The government’s announcement that it will slash subsidies and excise duties on basic foods is having a chilling effect on the Indian consumer.
The rupee, on which India is dependent for a large part of its budget and imports nearly half of its food, is also falling.
But while some sectors have been hurting, the government is looking at the entire economy as it attempts to revive growth, a major priority in a country that has struggled to return to normalcy.
The government said it was cutting subsidies to food companies that had been paying farmers below the cost of production, including some large companies like General Mills and Anil Ambani’s Reliance Industries.
The announcement was meant to reduce the subsidy gap that has fuelled rampant inflation.
“It is a measure that we have taken with a view to ensure that the price of food is not going to go down significantly, which is something we have done in the past,” Minister of State for Food Processing and Consumer Services Jairam Ramesh said.
Ramesh did not offer specifics about how the subsidy reduction would be implemented.
It will likely be phased in over the next few months.
The cuts were a significant blow to the agricultural sector, which has been hurt by low prices.
Farmers, who had relied on subsidies to keep up with demand for their staple foods, are now struggling to get their products on the market.

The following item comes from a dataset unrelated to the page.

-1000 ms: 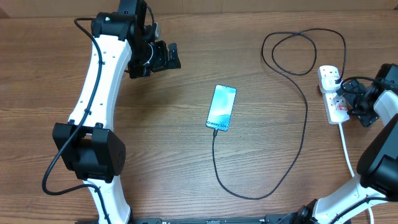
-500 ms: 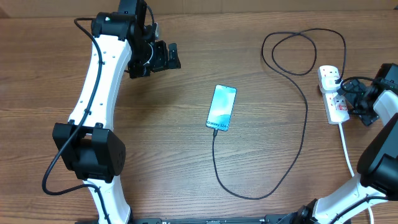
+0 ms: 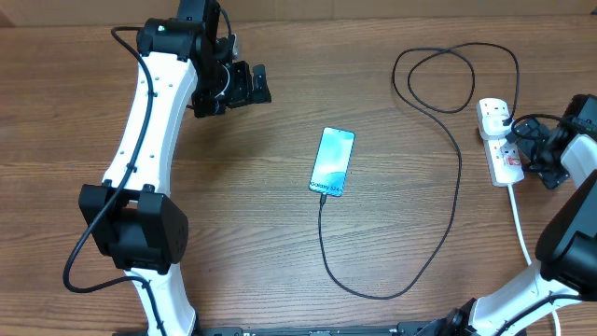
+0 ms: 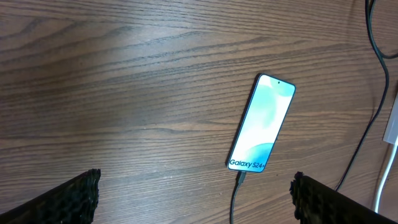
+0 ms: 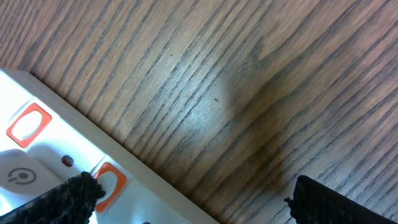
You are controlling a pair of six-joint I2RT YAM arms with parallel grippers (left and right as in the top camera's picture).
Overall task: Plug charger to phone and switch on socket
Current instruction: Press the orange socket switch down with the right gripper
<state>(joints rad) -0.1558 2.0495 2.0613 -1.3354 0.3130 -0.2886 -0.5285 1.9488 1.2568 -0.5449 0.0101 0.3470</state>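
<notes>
A: Phone heading?
B: I see the phone [image 3: 333,162] mid surface [image 3: 242,233], long axis near-to-far, top tipped slightly right, charger [image 3: 320,229] in its near end. Left jaws and right jaws wide open, empty, right by the socket [image 3: 499,140].

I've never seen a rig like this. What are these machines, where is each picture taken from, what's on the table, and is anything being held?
These are two robot arms at a wooden table. The top-down picture shows both. The other two come from a camera on each wrist, whose dark fingertips show in the lower corners. On the table lie a lit phone, a thin black charger cable reaching its lower end, and a white socket strip. The left gripper hangs apart from the phone; the right gripper is beside the socket strip. Both are open and hold nothing.
</notes>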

The situation is dire, said Ramesham.
The Reserve Bank of India said on Thursday that India would likely fall back into recession.

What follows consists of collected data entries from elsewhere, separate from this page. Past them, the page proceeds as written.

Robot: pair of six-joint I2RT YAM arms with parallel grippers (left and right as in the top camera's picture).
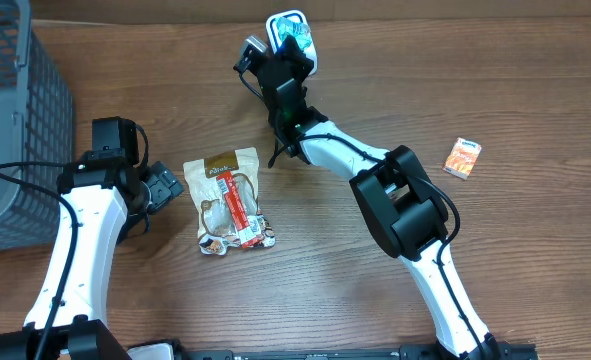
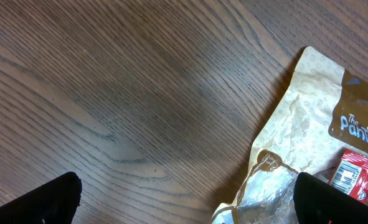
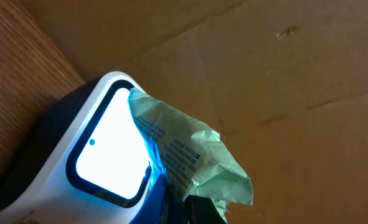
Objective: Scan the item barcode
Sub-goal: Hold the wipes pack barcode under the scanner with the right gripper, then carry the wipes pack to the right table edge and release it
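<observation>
Wood-grain table [image 1: 535,80], scanner [image 3: 109,149] lighting a green packet [image 3: 196,155], cardboard wall [image 3: 264,62] behind.

We see a kraft-paper snack pouch [image 2: 302,118] lying flat on the wood-grain table [image 2: 121,93], filling the right part of the view and cut off by its edge. Its brown label [image 2: 358,118] carries white lettering beginning "The Pan". Below that label a red packet [image 2: 355,177] shows a white barcode patch. Our left gripper [image 2: 184,202] stands wide open: one black fingertip [image 2: 40,202] is well to the pouch's left, the other overlaps the pouch's lower end.
</observation>
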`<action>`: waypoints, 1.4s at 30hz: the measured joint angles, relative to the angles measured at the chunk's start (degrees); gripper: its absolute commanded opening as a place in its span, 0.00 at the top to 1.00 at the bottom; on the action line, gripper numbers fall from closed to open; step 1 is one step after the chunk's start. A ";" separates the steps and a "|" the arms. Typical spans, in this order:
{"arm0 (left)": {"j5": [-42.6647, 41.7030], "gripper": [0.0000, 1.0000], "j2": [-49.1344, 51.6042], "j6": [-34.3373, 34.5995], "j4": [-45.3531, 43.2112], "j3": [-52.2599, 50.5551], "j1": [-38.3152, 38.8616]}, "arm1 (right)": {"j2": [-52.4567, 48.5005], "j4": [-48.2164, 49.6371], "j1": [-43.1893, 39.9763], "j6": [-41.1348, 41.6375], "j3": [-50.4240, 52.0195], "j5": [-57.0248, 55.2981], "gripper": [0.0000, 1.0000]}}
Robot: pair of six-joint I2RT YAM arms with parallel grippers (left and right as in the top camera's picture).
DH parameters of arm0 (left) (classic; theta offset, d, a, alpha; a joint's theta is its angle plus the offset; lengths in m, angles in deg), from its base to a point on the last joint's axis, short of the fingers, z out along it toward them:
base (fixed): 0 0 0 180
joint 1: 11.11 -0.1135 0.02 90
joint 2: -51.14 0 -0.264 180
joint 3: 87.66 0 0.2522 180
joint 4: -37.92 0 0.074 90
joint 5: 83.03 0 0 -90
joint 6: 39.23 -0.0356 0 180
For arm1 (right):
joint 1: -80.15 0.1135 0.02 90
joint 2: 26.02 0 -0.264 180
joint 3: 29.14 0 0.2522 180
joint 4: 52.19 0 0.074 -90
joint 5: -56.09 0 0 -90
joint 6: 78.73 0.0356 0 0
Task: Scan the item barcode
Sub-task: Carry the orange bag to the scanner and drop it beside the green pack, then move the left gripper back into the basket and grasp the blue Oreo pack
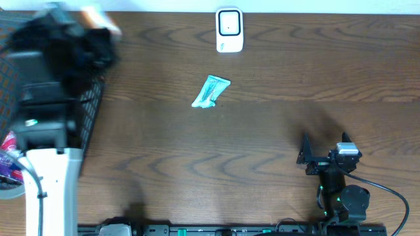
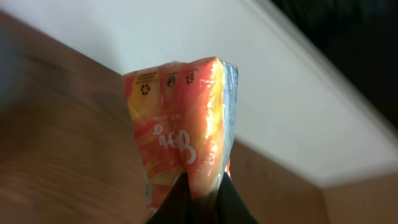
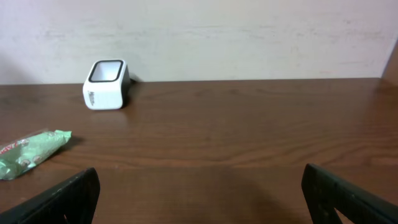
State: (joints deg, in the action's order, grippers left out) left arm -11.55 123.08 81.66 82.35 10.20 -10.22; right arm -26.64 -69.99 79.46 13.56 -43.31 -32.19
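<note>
My left gripper (image 2: 202, 190) is shut on the lower end of an orange and pink packet (image 2: 183, 124), holding it up in the air with its printed side facing the wrist camera. From overhead the left arm is a blur at the far left, with the packet (image 1: 100, 17) sticking out near the table's back edge. No barcode shows on the visible side. The white scanner (image 1: 229, 29) stands at the back centre, also in the right wrist view as the scanner (image 3: 106, 84). My right gripper (image 1: 323, 155) rests open at the front right, nothing between its fingers (image 3: 68, 199).
A teal packet (image 1: 210, 90) lies on the wood in front of the scanner, the same teal packet (image 3: 31, 152) showing at the left of the right wrist view. A black mesh basket (image 1: 92, 108) stands at the left edge, with more packets (image 1: 8, 160) by it.
</note>
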 measured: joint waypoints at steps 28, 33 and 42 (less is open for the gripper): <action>12.94 0.25 40.65 -15.65 0.24 -0.09 30.29 | 0.00 0.00 -0.02 0.00 0.00 0.00 0.01; 12.90 0.24 38.97 -15.93 0.20 -0.09 29.46 | 0.00 0.00 -0.02 0.00 0.00 0.00 0.01; 12.92 0.23 19.96 -15.91 2.10 -0.04 19.28 | 0.00 0.00 0.00 0.00 0.00 0.00 0.01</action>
State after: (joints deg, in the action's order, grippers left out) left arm 1.36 143.04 65.75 84.45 10.15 9.06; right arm -26.64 -69.99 79.46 13.56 -43.31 -32.19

“We expect the Indian manufacturing sector to suffer from the disruption of the subsidy cuts.
However, it is difficult to predict the impact of the changes on consumer spending, which will likely take some time to take effect,” said a report by the central bank’s monetary policy committee.

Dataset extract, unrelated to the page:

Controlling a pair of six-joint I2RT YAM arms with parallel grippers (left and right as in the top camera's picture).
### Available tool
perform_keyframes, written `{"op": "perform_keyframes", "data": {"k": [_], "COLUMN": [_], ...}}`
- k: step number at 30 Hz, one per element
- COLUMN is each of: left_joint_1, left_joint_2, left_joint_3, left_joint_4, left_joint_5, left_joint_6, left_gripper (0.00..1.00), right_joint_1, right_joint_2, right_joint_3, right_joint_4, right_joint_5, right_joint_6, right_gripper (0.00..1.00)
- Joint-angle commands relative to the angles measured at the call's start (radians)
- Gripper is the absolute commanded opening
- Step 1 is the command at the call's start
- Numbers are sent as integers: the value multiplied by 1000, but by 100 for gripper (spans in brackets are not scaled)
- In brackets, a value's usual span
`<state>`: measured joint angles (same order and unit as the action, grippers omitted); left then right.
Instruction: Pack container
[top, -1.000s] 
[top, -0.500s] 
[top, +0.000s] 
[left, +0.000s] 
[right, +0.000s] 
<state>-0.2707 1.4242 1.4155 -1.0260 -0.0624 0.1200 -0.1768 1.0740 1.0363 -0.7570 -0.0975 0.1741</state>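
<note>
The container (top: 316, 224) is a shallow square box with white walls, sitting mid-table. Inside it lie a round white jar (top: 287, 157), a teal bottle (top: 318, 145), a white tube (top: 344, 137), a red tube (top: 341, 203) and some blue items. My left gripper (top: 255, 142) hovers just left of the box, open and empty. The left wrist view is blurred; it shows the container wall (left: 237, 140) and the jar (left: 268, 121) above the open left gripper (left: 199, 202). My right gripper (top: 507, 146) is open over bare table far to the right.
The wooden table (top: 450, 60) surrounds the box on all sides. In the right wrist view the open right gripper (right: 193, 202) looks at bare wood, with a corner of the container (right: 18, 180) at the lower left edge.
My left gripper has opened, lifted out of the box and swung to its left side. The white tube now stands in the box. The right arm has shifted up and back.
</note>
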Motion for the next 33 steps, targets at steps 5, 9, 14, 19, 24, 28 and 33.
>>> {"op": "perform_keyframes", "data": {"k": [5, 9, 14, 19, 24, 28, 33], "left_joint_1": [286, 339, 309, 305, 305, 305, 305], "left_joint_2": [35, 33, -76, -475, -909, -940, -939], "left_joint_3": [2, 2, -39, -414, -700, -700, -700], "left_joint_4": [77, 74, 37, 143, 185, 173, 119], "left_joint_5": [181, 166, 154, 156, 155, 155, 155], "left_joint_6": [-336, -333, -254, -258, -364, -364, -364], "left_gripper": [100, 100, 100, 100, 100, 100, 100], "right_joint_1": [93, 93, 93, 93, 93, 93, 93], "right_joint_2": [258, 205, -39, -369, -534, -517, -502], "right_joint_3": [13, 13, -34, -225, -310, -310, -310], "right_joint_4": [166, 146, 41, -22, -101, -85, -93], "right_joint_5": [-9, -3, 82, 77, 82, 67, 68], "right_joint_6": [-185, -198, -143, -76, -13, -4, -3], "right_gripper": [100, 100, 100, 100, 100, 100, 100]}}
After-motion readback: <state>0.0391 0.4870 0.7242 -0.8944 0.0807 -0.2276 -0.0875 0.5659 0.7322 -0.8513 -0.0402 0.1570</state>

The fall in food prices is a major factor in the government’s efforts to revive the economy.
It wants to make it easier for small businesses to expand and make it more attractive for tourists and other foreign visitors.
The move comes amid rising concerns about India’s growing dependency on imports of food staples.
The country is now the fourth largest importer of grains and meat in the world after China, the United States and Brazil.
The country imports about 15 percent of its staple food products.
It has also seen the rise of a new middle class, whose disposable incomes are rising rapidly.
This, in turn, has pushed up inflation and driven up prices for many Indian consumers.
“The cut in subsidies is a step towards addressing the situation in the retail sector and will help the food and other retail sectors,” said Manish Shukla, head of food and beverage at the food service group Infosys.
“I expect it to be a positive step.”
However, the cuts will not have a huge impact on the food sector, he said.
The cut will have a major impact on small businesses.
The cut will affect all food businesses.
That includes small retailers, which are mostly in the agriculture sector.
The cuts will affect smaller businesses that do not make up much of the retail market.
“Small retailers are going to be hurt because they have no choice,” said Anjali Narayan, a research fellow at the Council of Economic Advisers.
“But it is likely to be small businesses that will see a big impact.”